April 3, 2026
3m 37s

In one embedded product that I worked on, all sensor data was aggregated into a single, ever-growing structure in shared memory. Every thread read from it, and multiple sensor threads wrote to it. Shared memory synchronization was handled with handwritten code.
For a small number of sensors, this seemed fine. We had one place for the “current state of the world.” (For the record, I was skeptical from the start.)
But the system was intended to be highly customizable. Different customers required different sensor configurations on top of the default set.
Every new sensor requirement meant modifying that shared structure, updating the threads that used it, and adding more synchronization. The system became highly coupled, difficult to reason about, and increasingly error-prone.
Over time, we ended up with a great example of what I call “Coral Reef Software”: accreted layers of structure that were risky to change. Some parts were well-written, maybe even elegant at times (like some parts of a reef). But overall, the result was something that was a danger to navigation if we weren’t very careful.
In contrast, I think about a well-structured system as an archipelago: a cluster of islands related by geography. A software system can be thought of in the same way.
Each island represents a bounded component with a clear responsibility. Communication between the islands is explicit and controlled, not implicit through shared state.

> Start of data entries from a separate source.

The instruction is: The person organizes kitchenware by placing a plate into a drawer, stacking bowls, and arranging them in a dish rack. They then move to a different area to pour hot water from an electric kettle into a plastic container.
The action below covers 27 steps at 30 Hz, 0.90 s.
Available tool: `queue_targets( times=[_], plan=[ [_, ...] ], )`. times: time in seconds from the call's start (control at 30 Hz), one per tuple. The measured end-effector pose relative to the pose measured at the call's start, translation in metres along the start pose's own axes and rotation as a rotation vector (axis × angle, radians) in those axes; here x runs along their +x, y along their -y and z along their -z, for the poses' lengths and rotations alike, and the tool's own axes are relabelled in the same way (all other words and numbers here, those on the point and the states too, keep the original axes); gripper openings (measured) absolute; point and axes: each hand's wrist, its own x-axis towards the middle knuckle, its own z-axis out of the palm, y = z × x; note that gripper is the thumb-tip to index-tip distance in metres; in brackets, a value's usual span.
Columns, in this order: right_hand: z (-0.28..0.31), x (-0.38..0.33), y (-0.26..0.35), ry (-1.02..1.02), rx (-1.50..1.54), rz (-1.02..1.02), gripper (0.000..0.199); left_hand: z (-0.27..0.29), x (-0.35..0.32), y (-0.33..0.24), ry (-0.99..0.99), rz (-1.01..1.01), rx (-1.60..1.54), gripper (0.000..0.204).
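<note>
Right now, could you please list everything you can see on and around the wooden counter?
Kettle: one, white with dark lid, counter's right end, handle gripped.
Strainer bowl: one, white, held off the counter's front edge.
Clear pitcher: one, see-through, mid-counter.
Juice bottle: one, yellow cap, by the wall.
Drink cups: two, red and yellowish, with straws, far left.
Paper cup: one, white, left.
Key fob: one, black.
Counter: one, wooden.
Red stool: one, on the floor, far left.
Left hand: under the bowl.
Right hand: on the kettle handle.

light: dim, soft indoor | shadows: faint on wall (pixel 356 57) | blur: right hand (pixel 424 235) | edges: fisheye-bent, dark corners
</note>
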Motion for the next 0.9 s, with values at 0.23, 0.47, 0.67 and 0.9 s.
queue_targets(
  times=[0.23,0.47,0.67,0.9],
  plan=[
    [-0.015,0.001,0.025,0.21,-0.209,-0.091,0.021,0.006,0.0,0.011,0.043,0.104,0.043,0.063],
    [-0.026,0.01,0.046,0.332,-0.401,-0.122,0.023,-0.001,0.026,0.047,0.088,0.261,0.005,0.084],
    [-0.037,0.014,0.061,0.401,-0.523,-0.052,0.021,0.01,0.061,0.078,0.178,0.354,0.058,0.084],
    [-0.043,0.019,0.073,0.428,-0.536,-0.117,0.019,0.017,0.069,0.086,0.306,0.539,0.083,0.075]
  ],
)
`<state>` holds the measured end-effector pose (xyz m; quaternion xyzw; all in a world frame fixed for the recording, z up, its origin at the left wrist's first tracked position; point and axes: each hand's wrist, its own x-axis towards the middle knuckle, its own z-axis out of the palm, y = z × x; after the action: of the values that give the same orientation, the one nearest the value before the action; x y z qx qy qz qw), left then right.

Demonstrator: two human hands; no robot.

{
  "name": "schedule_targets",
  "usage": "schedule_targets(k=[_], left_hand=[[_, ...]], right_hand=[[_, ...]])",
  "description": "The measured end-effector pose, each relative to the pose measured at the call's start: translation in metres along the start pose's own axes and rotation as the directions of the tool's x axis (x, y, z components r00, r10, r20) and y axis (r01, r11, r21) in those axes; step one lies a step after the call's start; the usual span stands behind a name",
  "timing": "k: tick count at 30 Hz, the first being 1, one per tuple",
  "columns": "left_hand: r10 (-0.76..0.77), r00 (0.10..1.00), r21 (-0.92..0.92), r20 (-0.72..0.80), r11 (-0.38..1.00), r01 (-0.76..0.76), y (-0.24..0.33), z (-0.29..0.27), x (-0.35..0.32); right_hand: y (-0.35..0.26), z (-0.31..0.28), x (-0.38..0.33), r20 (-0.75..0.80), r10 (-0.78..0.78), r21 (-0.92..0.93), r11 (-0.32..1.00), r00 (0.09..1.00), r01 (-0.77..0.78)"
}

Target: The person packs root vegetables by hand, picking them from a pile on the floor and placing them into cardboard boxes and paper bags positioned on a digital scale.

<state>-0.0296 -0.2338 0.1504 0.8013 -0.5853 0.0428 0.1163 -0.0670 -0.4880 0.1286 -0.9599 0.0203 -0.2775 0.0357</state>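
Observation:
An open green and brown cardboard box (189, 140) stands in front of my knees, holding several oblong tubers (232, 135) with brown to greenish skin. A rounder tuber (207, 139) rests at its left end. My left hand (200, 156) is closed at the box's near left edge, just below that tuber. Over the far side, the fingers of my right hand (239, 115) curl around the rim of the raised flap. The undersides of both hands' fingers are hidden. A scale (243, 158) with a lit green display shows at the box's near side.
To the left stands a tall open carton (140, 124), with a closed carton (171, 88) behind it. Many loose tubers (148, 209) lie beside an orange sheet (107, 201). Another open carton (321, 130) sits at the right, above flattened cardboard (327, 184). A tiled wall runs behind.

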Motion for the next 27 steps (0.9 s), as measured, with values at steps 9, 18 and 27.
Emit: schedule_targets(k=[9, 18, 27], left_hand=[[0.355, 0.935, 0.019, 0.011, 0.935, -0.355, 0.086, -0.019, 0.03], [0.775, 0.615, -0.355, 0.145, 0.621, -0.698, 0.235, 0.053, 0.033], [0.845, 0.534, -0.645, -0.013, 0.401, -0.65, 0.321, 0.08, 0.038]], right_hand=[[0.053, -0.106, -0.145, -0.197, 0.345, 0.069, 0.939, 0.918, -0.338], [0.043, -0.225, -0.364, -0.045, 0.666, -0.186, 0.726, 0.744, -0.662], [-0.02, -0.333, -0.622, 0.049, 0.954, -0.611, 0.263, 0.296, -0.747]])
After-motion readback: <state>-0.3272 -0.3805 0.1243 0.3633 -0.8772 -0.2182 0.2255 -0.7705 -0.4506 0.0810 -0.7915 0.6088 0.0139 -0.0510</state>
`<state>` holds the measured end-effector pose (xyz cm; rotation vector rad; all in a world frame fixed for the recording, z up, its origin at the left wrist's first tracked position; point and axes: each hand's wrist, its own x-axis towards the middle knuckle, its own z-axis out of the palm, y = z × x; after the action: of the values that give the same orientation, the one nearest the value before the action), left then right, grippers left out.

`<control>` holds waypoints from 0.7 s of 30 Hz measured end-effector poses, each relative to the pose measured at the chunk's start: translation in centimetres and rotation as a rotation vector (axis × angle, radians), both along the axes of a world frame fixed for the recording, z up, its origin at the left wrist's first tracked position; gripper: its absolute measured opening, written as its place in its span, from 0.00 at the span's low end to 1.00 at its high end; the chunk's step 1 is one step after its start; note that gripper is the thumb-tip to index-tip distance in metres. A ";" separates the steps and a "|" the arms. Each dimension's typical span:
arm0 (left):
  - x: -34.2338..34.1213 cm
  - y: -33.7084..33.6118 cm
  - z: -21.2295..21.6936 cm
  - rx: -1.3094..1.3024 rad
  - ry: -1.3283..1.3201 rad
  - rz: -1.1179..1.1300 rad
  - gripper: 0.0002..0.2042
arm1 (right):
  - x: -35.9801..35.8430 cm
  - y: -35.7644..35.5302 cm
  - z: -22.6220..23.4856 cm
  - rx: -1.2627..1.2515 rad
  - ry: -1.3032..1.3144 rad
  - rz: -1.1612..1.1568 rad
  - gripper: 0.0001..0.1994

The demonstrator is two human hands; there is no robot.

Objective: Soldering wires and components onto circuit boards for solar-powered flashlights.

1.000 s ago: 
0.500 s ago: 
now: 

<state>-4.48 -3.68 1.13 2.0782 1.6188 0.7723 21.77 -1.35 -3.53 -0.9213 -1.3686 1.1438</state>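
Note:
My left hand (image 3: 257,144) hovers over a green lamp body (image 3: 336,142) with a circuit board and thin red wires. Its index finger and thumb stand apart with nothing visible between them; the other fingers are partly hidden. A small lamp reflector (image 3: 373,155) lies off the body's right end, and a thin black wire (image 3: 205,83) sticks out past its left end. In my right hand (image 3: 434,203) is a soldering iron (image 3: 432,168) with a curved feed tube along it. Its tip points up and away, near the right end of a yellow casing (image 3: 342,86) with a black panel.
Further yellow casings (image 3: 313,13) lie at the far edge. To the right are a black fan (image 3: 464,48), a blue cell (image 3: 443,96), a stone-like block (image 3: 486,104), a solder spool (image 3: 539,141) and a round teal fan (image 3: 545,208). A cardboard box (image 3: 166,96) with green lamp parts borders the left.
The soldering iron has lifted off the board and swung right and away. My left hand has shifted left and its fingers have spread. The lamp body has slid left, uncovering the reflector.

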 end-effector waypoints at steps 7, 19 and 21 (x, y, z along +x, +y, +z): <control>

Value objects moving through queues are like trade between islands. Information flows between components, but the components themselves remain independent. No shared state crosses these boundaries.
In a real archipelago, movement between islands is not arbitrary. Ships don’t anchor wherever they like. They enter through ports: designated, controlled points of entry where traffic is visible, constrained, and managed.
That maps directly to software systems.
In an archipelago-style design, components don’t interact through shared state or ad hoc calls. They communicate through well-defined interfaces: queues, message boundaries, or APIs that act as ports. Data enters and leaves at specific points, and the flow between components is explicit.
This makes behavior visible. You can see where data is coming from, where it is going, and where it might accumulate under load. Backpressure becomes a property of the system, not an emergent side effect.
In a real system, each “island” is a bounded component with clear ownership, often aligned with a thread or execution context.
Communication between islands happens through “trade routes” in the form of thread-safe queues.
“Goods” move through the queues as value types.
No shared state crosses these boundaries. Threads do not share objects, they exchange values.
In the system described earlier, this kind of structure would have avoided the central shared state entirely. Instead of multiple threads reading and writing to a single structure, each component would publish values through well-defined interfaces, making data flow explicit and reducing coupling as the system scaled.
In the system described earlier, data arrived in bursts and was pushed through an event-driven pipeline layered on top of an OS abstraction. Execution paths were implicit, and contention only became visible under load.
An archipelago-style approach would have made that behavior explicit. Each processing stage would be connected through bounded queues; clear points of entry and exit where data ownership and flow are visible. Instead of work being scheduled implicitly through threads and callbacks, the movement of data between stages would define execution.
This would have made failure modes easier to reason about. Queue depth would expose where work was accumulating. Backpressure would appear at well-defined boundaries instead of emerging unpredictably inside the system. Latency would be tied to identifiable stages, not hidden interactions between threads.
It also would have simplified porting. The structure of the system (stages, queues, and flow) would remain intact, with platform differences reduced to mapping those constructs onto OS primitives. Instead of expanding an abstraction layer, the work becomes preserving an explicit design.
Coral reef software isn’t usually the result of one bad decision. It’s the result of many small, reasonable decisions made without a clear model of the system as a whole.
Coral reef software grows by accretion. Archipelago architecture grows by composition.
If you can’t clearly trace how data moves through your system, you don’t have an architecture, and someone is going to lose a boat.